[Source information Boundary: Start]

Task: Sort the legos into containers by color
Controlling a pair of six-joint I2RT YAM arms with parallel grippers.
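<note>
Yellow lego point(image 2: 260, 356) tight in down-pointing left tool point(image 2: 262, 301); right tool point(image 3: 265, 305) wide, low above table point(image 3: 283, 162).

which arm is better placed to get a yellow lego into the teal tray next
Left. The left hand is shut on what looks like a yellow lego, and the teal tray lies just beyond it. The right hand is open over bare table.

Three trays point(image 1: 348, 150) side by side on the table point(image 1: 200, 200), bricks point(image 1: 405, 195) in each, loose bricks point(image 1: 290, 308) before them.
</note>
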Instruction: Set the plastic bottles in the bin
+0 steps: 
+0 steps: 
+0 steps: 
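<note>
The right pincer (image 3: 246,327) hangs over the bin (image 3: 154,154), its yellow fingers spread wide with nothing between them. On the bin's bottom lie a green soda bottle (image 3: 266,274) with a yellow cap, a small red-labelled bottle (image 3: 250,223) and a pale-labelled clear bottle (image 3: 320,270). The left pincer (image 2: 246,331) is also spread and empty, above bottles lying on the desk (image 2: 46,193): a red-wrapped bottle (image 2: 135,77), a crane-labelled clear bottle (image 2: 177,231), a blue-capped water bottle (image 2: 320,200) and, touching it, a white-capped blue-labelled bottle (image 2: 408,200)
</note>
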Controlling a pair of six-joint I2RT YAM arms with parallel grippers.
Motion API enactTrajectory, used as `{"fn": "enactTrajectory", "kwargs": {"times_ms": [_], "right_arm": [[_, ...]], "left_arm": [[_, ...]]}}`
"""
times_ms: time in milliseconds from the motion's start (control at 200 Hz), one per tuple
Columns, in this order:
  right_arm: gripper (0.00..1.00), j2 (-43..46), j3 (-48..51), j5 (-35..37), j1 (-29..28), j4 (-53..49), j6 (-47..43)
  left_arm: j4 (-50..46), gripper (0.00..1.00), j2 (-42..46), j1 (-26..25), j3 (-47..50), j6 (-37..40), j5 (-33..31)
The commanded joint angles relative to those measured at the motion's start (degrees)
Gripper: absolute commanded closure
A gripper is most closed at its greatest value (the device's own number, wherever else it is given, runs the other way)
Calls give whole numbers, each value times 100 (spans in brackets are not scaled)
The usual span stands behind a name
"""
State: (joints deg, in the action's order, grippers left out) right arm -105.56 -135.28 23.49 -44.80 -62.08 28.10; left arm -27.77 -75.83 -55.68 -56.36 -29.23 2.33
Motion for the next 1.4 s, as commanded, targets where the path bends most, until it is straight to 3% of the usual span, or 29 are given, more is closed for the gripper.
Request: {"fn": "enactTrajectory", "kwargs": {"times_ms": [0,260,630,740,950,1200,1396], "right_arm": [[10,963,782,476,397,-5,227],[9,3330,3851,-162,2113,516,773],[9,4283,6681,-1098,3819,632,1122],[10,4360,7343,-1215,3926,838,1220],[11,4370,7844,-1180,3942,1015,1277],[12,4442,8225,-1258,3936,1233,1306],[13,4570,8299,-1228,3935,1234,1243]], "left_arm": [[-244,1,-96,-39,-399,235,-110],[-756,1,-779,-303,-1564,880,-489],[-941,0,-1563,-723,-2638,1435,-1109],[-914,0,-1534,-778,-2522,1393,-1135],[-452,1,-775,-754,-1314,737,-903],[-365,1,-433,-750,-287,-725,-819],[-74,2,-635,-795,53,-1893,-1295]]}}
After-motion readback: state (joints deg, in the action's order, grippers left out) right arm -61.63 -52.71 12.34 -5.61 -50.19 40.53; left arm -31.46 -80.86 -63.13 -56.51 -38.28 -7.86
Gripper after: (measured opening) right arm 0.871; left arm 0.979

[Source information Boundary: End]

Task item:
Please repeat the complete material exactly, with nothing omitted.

Reply to the task:
Task: Sort the legos into containers by color
Controlling a pair of six-joint I2RT YAM arms with parallel grippers.
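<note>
Yellow lego point(image 2: 260, 356) tight in down-pointing left tool point(image 2: 262, 301); right tool point(image 3: 265, 305) wide, low above table point(image 3: 283, 162).

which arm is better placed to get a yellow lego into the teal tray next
Left. The left hand is shut on what looks like a yellow lego, and the teal tray lies just beyond it. The right hand is open over bare table.

Three trays point(image 1: 348, 150) side by side on the table point(image 1: 200, 200), bricks point(image 1: 405, 195) in each, loose bricks point(image 1: 290, 308) before them.
</note>
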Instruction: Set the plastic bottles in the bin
+0 steps: 
+0 steps: 
+0 steps: 
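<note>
The right pincer (image 3: 246,327) hangs over the bin (image 3: 154,154), its yellow fingers spread wide with nothing between them. On the bin's bottom lie a green soda bottle (image 3: 266,274) with a yellow cap, a small red-labelled bottle (image 3: 250,223) and a pale-labelled clear bottle (image 3: 320,270). The left pincer (image 2: 246,331) is also spread and empty, above bottles lying on the desk (image 2: 46,193): a red-wrapped bottle (image 2: 135,77), a crane-labelled clear bottle (image 2: 177,231), a blue-capped water bottle (image 2: 320,200) and, touching it, a white-capped blue-labelled bottle (image 2: 408,200)
</note>
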Controlling a pair of six-joint I2RT YAM arms with parallel grippers.
Motion API enactTrajectory, used as `{"fn": "enactTrajectory", "kwargs": {"times_ms": [_], "right_arm": [[_, ...]], "left_arm": [[_, ...]]}}`
"""
times_ms: time in milliseconds from the motion's start (control at 200 Hz), one per tuple
Columns, in this order:
  right_arm: gripper (0.00..1.00), j2 (-43..46), j3 (-48..51), j5 (-35..37), j1 (-29..28), j4 (-53..49), j6 (-47..43)
  left_arm: j4 (-50..46), gripper (0.00..1.00), j2 (-42..46), j1 (-26..25), j3 (-47..50), j6 (-37..40), j5 (-33..31)
The commanded joint angles relative to those measured at the motion's start (degrees)
Gripper: absolute commanded closure
A gripper is most closed at its greatest value (the device's own number, wherever else it is given, runs the other way)
Calls give whole numbers, each value times 100 (spans in brackets are not scaled)
The usual span stands behind a name
"""
State: (joints deg, in the action's order, grippers left out) right arm -105.56 -135.28 23.49 -44.80 -62.08 28.10; left arm -27.77 -75.83 -55.68 -56.36 -29.23 2.33
Motion for the next 1.4 s, as commanded, targets where the path bends most, until it is straight to 3% of the usual span, or 29 are given, more is closed for the gripper.
Request: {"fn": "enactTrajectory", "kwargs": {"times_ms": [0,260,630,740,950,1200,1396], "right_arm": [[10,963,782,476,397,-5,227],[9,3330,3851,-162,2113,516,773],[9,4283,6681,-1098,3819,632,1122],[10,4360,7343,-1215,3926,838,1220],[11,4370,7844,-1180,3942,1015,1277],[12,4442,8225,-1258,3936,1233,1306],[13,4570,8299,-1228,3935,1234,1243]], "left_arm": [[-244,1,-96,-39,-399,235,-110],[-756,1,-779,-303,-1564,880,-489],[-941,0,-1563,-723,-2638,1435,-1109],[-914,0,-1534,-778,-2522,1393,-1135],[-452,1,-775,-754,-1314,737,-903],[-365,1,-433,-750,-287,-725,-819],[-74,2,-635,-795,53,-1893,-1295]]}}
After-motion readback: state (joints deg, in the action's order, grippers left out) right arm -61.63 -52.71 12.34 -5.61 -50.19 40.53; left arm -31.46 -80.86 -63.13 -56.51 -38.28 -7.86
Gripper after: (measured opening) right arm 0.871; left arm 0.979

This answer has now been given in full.